– Это не сочувствие, – говорила Саша, поднимая откуда-то из гущи колосьев увесистый гранитный шар. – Это ты не головой мне сочувствуешь, Павел, а другим органом, а каким, я тебе этого не скажу. А камень я с собой беру на случай самообороны. Знаю я эти штуки: помочь, спасти, выручить, а сам все наблюдаешь, в какой момент удачно пристроиться бы, да?

Потом Саша начала выносить камни буквально с каждого поля, в которое она убегала поплакать. Это стало чем-то вроде ритуала. Павлик никак это не комментировал, рассудив, что это может быть неким защитным кульбитом изможденной Сашиной психики.

– Главное, чтобы тебе стало легче, Сашенька, – кивал он, когда растрепанная Саша тащила из гречишных зелененьких полей большой и тяжелый, как смерть, треугольный камень, похожий на наконечник древнего копья.

– Станет-станет, – зло говорила Саша. – Ты только потому и хочешь, чтобы мне стало легче, чтобы тут же сети свои расставить липкие. Кому нужна такая рёва, и правда. А вот как полегче станет – буду веселая, радостная, – тут-то, конечно, приятно будет к такой-то веселой, радостной яйца-то подкатить, да? Я понимаю.

Павел ужасно смущался таких разговоров, краснел, робел, резко жал на газ, и Саша начинала обиженно, сквозь слезы, хохотать: как ты, Павел, мощно жмешь! Это ты, наверное, представляешь меня уже готовенькой, излечившейся, да? Кружишь все надо мной, да? Когда дозреет мясцо, скорей бы. И будешь лечить, и заботиться, и ухаживать – только бы дозрело, только бы наконец-то вонзить все когти и огромный костяной клюв, да?

– Поспи, – отвечал Павлик. – Просто постарайся успокоиться и поспать.

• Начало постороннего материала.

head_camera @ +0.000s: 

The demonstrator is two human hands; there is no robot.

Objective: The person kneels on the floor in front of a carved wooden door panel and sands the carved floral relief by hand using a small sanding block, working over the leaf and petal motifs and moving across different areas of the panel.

– Ну-ну, знаем, – бубнила Саша и тут же засыпала, и Павлик ехал блаженные час-полтора в полной тишине, пока Саша не просыпалась кошачьим розовым комочком сладкого беспамятства, не потягивалась всей былой, гордой и веселой Сашей и не вспоминала вдруг целиком и разом – будто стальной занавес рухнул, подломив все ее сонно потрескивающие птичьи косточки, – что жизнь ее тоже рухнула вся целиком. И тут же принималась отчаянно, горько плакать: как же так, сколько еще лет так просыпаться, когда первые мгновения ты счастлива, будто в детстве, а потом вдруг вспоминаешь всю свою биографию разом и понимаешь, что все, счастья не будет никогда, вот бы все забыть сразу и целиком.

Пару раз Сашу даже тошнило от слез, и Павлик вытирал кожаные сиденья ароматизированными филигранными платочками «алоэ вера» и «майский ландыш», пока Саша убегала в цветущие июньские поля за очередной порцией терапевтических камней. Бросала куда-то на половички под задними сиденьями с кривой ухмылочкой (камни гремели, будто кукольный обвал и катастрофа), обиженно цедила: ну да, конечно, все вытер, все убрал, такой всепрощающий, только и ждет, когда же я наконец-то забуду этого упыря и повисну у тебя на шее, и все пять лет отирался где-то рядом, выжидал, горя моего ожидал, смерти моей ожидал – а, нет? Почему глаза отводишь? Ты разве не признаешь, что то, чего ты так ожидал, для меня – смерть, небытие? Теперь видишь, что так и есть? А, неловко тебе? Что, думал про пламенную страсть на вишневых одеялах в приморском отеле? Да вот, тяжело, конечно, что мы как-то посложнее вас устроены!

И камни согласным рокотом гремели, роптали где-то позади, как угрюмое воинство, готовое чуть что защитить и спасти безвозмездно и бескорыстно, а не с подленьким, гаденьким душком надежды, которую уставший от бесконечных Сашиных обвинений Павлик, казалось, уже и сам начал в себе подозревать: в самом деле, зачем он так мучительно возится с ее невыносимой мукой? Из приличествующей всякому человеку христианской жалости – или из мутного, как похмелье, непростительного желания впиться губами в ее изогнутый в страдальческой гримаске тоненький нитяной рот, изрыгающий проклятия пополам со стенаниями?